Exercise brief: Return all of the entries below, word for word. Omit each picture.

[Dataset entries]
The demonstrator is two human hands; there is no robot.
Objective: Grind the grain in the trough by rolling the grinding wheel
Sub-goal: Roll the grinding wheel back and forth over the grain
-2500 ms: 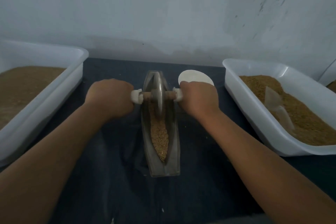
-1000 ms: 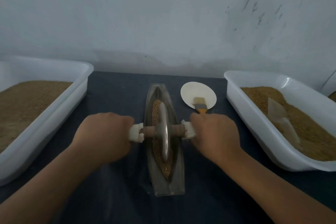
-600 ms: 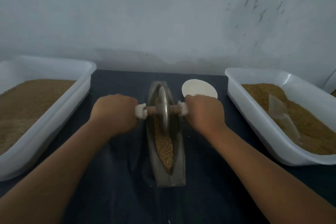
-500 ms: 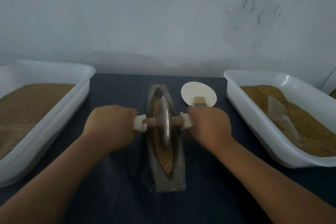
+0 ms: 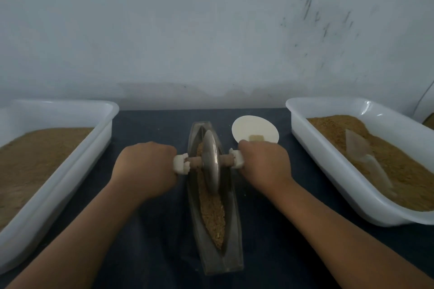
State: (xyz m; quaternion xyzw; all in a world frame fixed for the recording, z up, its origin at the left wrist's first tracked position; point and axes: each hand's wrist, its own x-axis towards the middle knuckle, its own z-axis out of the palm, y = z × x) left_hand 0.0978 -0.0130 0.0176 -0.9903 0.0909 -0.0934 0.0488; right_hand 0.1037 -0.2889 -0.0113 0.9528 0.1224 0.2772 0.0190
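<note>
A narrow boat-shaped metal trough [image 5: 231, 248] lies lengthwise on the dark cloth in front of me, with brown grain [image 5: 212, 216] along its groove. A metal grinding wheel [image 5: 210, 162] stands upright in the far half of the trough on a wooden axle with white-wrapped ends. My left hand [image 5: 146, 169] grips the left end of the axle and my right hand [image 5: 265, 166] grips the right end. The handles themselves are hidden inside my fists.
A white tub [image 5: 70, 164] of brown grain stands at the left. Another white tub [image 5: 328, 162] at the right holds grain and a clear scoop [image 5: 366, 157]. A small white dish [image 5: 254, 131] with a brush head lies behind my right hand. A pale wall rises behind the table.
The wheel has rolled back and forth along the trough: far end, near middle, far again, and is now slightly nearer me than 0.6 s ago. Both hands kept their grip.
</note>
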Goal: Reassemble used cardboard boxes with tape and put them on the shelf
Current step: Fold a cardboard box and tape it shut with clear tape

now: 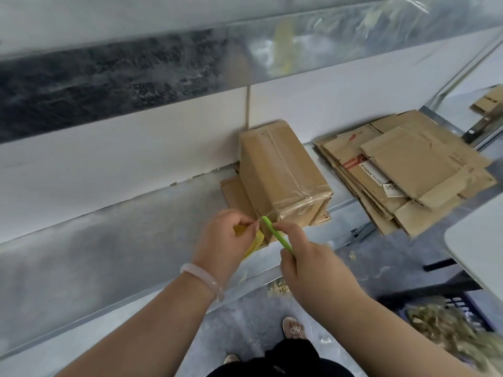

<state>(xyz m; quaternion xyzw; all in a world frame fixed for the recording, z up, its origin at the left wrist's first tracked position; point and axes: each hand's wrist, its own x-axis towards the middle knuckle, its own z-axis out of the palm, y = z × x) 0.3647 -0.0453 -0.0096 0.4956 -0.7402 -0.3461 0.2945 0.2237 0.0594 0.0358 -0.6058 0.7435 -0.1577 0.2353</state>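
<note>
Taped cardboard box is on the metal shelf, centre frame, sitting on a flattened sheet. Its long axis runs up-frame toward the back wall.

Box's near-left corner is just above and right of both sets of fingers. The left hand is curled round a yellow tape roll, thumb and forefinger pinched at the tape end. The right hand grips a green cutter, tip pointing up-left into the gap between that pinch and the box corner. The cut looks to hinge on that short span, with the right hand doing the work.

**Can't make out:**
- the tape strand itself
- the blade edge
- whether the tape is severed

The roll is mostly hidden by the left hand. The stack of flattened boxes at right is blurred.
</note>
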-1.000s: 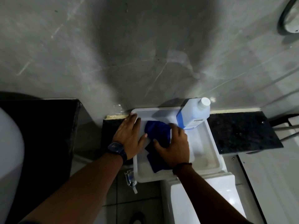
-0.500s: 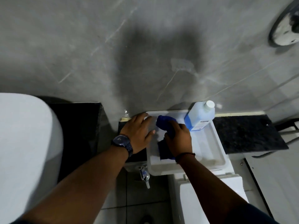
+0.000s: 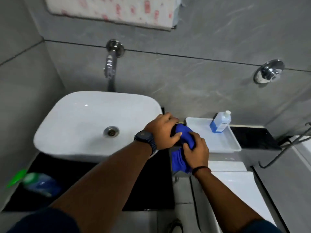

Response to this exercise:
The demonstrator is two human hands; there is no robot.
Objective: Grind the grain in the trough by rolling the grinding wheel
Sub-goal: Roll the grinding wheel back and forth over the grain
-2500 ms: 
-1000 ms: 
-600 ms: 
-500 ms: 
+0 ms: 
State: (xyz m; quaternion xyzw; all in a world frame fixed for the recording, z up, its origin at the left wrist's first tracked position; point and axes: each hand's wrist, its own x-axis towards the middle knuckle, its own z-axis out of the palm, y = z × x) left_hand 0.0978 -0.0130 0.0176 -0.9903 0.0909 -0.0934 0.0488; right_hand 0.1037 -0.2889 -0.0113 0.9528 0.1224 0.2772 0.0190
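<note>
A narrow boat-shaped metal trough [image 5: 231, 248] lies lengthwise on the dark cloth in front of me, with brown grain [image 5: 212, 216] along its groove. A metal grinding wheel [image 5: 210, 162] stands upright in the far half of the trough on a wooden axle with white-wrapped ends. My left hand [image 5: 146, 169] grips the left end of the axle and my right hand [image 5: 265, 166] grips the right end. The handles themselves are hidden inside my fists.
A white tub [image 5: 70, 164] of brown grain stands at the left. Another white tub [image 5: 328, 162] at the right holds grain and a clear scoop [image 5: 366, 157]. A small white dish [image 5: 254, 131] with a brush head lies behind my right hand. A pale wall rises behind the table.
The wheel has rolled back and forth along the trough: far end, near middle, far again, and is now slightly nearer me than 0.6 s ago. Both hands kept their grip.
</note>
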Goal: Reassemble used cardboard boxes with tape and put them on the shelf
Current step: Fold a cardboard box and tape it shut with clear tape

now: 

<state>(xyz m; quaternion xyzw; all in a world frame fixed for the recording, z up, its origin at the left wrist's first tracked position; point and axes: each hand's wrist, its own x-axis towards the middle knuckle, its own z-axis out of the palm, y = z × x) 0.3647 -0.0453 -0.0096 0.4956 -0.7402 -0.3461 0.2945 0.2237 0.0594 0.0358 -0.6058 0.7435 -0.1577 0.2353</state>
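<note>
Taped cardboard box is on the metal shelf, centre frame, sitting on a flattened sheet. Its long axis runs up-frame toward the back wall.

Box's near-left corner is just above and right of both sets of fingers. The left hand is curled round a yellow tape roll, thumb and forefinger pinched at the tape end. The right hand grips a green cutter, tip pointing up-left into the gap between that pinch and the box corner. The cut looks to hinge on that short span, with the right hand doing the work.

**Can't make out:**
- the tape strand itself
- the blade edge
- whether the tape is severed

The roll is mostly hidden by the left hand. The stack of flattened boxes at right is blurred.
</note>
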-1.000s: 
-0.500s: 
+0.000s: 

This exercise has been worked through to completion.